** Aim of the exercise **
What this exercise requires is a verbatim reproduction of the data below.

[Records drawn from a dataset]
⟨
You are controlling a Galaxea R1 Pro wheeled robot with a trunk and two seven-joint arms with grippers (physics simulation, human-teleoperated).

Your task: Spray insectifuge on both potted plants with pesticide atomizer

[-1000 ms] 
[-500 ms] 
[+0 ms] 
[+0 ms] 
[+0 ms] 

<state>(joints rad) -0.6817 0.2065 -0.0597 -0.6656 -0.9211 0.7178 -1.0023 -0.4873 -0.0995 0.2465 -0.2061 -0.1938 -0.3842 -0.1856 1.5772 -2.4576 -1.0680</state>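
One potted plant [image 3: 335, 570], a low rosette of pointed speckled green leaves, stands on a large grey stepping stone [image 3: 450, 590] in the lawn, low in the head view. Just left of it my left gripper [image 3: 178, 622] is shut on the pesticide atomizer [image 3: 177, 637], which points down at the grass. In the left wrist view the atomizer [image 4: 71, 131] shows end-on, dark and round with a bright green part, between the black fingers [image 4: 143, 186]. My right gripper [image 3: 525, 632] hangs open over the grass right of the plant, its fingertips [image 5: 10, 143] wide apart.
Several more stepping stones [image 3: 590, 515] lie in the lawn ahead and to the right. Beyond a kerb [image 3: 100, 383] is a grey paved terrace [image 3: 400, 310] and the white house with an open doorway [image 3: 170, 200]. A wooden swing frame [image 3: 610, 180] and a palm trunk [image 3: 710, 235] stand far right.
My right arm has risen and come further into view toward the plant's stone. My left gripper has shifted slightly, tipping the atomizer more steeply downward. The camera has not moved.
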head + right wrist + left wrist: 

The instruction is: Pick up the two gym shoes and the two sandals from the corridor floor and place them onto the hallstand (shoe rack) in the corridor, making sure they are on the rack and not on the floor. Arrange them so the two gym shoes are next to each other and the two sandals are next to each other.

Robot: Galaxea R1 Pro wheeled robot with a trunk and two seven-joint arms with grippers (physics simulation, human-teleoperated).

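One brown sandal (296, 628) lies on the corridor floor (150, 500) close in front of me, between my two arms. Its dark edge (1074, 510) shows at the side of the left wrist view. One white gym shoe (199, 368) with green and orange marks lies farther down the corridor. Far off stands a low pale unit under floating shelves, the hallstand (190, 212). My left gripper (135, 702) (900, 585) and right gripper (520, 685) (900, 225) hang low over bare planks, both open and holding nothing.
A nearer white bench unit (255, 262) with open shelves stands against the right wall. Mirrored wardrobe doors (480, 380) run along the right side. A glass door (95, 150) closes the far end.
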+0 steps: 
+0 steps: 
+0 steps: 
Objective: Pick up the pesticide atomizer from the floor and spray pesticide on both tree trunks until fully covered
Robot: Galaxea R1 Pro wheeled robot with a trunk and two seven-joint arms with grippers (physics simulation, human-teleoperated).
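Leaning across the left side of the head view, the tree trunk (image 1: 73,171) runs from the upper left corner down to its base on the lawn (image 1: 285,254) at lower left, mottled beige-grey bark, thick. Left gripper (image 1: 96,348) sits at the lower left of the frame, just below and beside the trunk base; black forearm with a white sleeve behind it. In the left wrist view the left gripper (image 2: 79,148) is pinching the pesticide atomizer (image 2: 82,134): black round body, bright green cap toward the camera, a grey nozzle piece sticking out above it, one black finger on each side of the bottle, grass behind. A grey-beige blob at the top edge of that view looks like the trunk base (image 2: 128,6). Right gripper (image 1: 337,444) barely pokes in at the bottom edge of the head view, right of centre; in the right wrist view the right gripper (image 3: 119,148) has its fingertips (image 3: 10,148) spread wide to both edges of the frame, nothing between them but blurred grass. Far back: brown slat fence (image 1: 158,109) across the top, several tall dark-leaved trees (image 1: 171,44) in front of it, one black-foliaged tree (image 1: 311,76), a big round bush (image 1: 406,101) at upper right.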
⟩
** Exercise solution **
You are controlling a Galaxea R1 Pro wheeled robot with a trunk and two seven-joint arms with grippers (physics simulation, human-teleoperated).

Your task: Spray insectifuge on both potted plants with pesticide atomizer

[-1000 ms] 
[-500 ms] 
[+0 ms] 
[+0 ms] 
[+0 ms] 

<state>(joints rad) -0.6817 0.2065 -0.0597 -0.6656 -0.9211 0.7178 -1.0023 -0.4873 -0.0995 0.2465 -0.2061 -0.1938 -0.3842 -0.1856 1.5772 -2.4576 -1.0680</state>
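One potted plant [image 3: 335, 570], a low rosette of pointed speckled green leaves, stands on a large grey stepping stone [image 3: 450, 590] in the lawn, low in the head view. Just left of it my left gripper [image 3: 178, 622] is shut on the pesticide atomizer [image 3: 177, 637], which points down at the grass. In the left wrist view the atomizer [image 4: 71, 131] shows end-on, dark and round with a bright green part, between the black fingers [image 4: 143, 186]. My right gripper [image 3: 525, 632] hangs open over the grass right of the plant, its fingertips [image 5: 10, 143] wide apart.
Several more stepping stones [image 3: 590, 515] lie in the lawn ahead and to the right. Beyond a kerb [image 3: 100, 383] is a grey paved terrace [image 3: 400, 310] and the white house with an open doorway [image 3: 170, 200]. A wooden swing frame [image 3: 610, 180] and a palm trunk [image 3: 710, 235] stand far right.
My right arm has risen and come further into view toward the plant's stone. My left gripper has shifted slightly, tipping the atomizer more steeply downward. The camera has not moved.
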head + right wrist + left wrist: 

The instruction is: Pick up the two gym shoes and the two sandals from the corridor floor and place them onto the hallstand (shoe rack) in the corridor, making sure they are on the rack and not on the floor. Arrange them so the two gym shoes are next to each other and the two sandals are next to each other.

Robot: Galaxea R1 Pro wheeled robot with a trunk and two seven-joint arms with grippers (physics simulation, human-teleoperated).

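One brown sandal (296, 628) lies on the corridor floor (150, 500) close in front of me, between my two arms. Its dark edge (1074, 510) shows at the side of the left wrist view. One white gym shoe (199, 368) with green and orange marks lies farther down the corridor. Far off stands a low pale unit under floating shelves, the hallstand (190, 212). My left gripper (135, 702) (900, 585) and right gripper (520, 685) (900, 225) hang low over bare planks, both open and holding nothing.
A nearer white bench unit (255, 262) with open shelves stands against the right wall. Mirrored wardrobe doors (480, 380) run along the right side. A glass door (95, 150) closes the far end.
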+0 steps: 
+0 steps: 
+0 steps: 
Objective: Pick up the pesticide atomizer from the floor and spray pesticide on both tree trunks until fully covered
Robot: Galaxea R1 Pro wheeled robot with a trunk and two seven-joint arms with grippers (physics simulation, human-teleoperated).
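Leaning across the left side of the head view, the tree trunk (image 1: 73,171) runs from the upper left corner down to its base on the lawn (image 1: 285,254) at lower left, mottled beige-grey bark, thick. Left gripper (image 1: 96,348) sits at the lower left of the frame, just below and beside the trunk base; black forearm with a white sleeve behind it. In the left wrist view the left gripper (image 2: 79,148) is pinching the pesticide atomizer (image 2: 82,134): black round body, bright green cap toward the camera, a grey nozzle piece sticking out above it, one black finger on each side of the bottle, grass behind. A grey-beige blob at the top edge of that view looks like the trunk base (image 2: 128,6). Right gripper (image 1: 337,444) barely pokes in at the bottom edge of the head view, right of centre; in the right wrist view the right gripper (image 3: 119,148) has its fingertips (image 3: 10,148) spread wide to both edges of the frame, nothing between them but blurred grass. Far back: brown slat fence (image 1: 158,109) across the top, several tall dark-leaved trees (image 1: 171,44) in front of it, one black-foliaged tree (image 1: 311,76), a big round bush (image 1: 406,101) at upper right.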

No more work remains in this exercise.